House Speaker Tim Moore, R-Cleveland, along with other House Republican leaders, released budget plans for teacher and principal pay at a press conference earlier today.
The House Republican plan includes an average 4.8% pay raise for teachers (Editor’s Note: The following day, lawmakers clarified the teacher pay raise, saying that the actual average pay raise for teachers is 4.6%) in the first year of the biennium, an average 6.3% raise for assistant principals in the first year, and an average 10% pay increase for principals in the first year. Moore said that the average teacher salary should reach $55,600 by 2020 under this pay plan.
In addition, the principal salary schedule will now be tied to the teacher salary schedule under the budget so that if the teacher salary schedule changes, they both do.
If passed, these teacher pay raises over the biennium will mark the sixth and seventh consecutive pay increases from the General Assembly. The pay raises have started to make their impact felt. North Carolina moved up in the national rankings of average teacher pay from 37th last year to 29th this year.
“Our entire state can be very proud of this momentum that we have around these educational funding initiatives,” Moore said.
Rep. Jeffrey Elmore, R-Wilkes, said that the teacher pay plan in this budget focuses on veteran teachers because the state is seeing issues with teachers of 26 years or more retiring early. The pay plan will bring the top teacher salary to $60,500 at step 30 on the teacher pay scale.
Moore said that previous pay plans focused on teachers earlier in their careers because lawmakers were hearing from the state Department of Public Instruction that those were the ones most likely to leave their jobs.
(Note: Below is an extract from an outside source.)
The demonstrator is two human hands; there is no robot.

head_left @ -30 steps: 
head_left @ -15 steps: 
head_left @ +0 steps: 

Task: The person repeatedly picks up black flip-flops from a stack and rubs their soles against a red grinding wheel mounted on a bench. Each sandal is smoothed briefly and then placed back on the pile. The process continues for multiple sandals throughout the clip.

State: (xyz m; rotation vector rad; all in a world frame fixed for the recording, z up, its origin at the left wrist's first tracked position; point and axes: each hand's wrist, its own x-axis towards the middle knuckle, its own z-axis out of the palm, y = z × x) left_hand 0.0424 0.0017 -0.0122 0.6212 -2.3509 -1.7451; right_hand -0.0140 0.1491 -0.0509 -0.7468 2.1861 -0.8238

Now, things have changed, he said.
“Now we want to go back and do more for our veteran teachers,” said Moore.
In his budget plan, Democratic Gov. Roy Cooper proposed $600 million over two years to increase teacher pay as part of his goal of reaching the highest average salary in the southeast. This would round out to an average increase of 9.1% over the biennium for teachers.
The House Republican budget would also restore extra pay for teachers with advanced degrees, a move that many critics of the Republican-led General Assembly have been asking for since that pay was eliminated in the state budget in 2013.
“By doing that, restoring that policy, that really focuses on teachers that have less than 10 years,” Elmore said. “Many who have master’s pay have been grandfathered in. We see this as a retention tool.”
The NC Teaching Fellows program will also be expanded to include more universities, though the specific institutions haven’t been chosen yet.
This comes just one day before the full House appropriations committee takes up the budget at the same time that a teacher rally descends on downtown Raleigh. At least 33 school districts around the state have closed in anticipation of the rally. Among the demands from the teachers attending the rally are a 5% pay raise for all school employees, as well as a $15 minimum wage for all school personnel, a 5% cost of living adjustment for retirees, and restoration of extra pay for teachers with advanced degrees.
The House released other details of its budget plan late last week, including changes to school performance grades and money for school safety programs.
Moore also mentioned the teacher rally, saying that there is a two-hour break in the appropriations process tomorrow from 12 p.m. to 2 p.m. so that legislators can meet with teachers.
Expect more details of these pay plans tomorrow when they are discussed in the House appropriations committee, which starts at 8:30 a.m.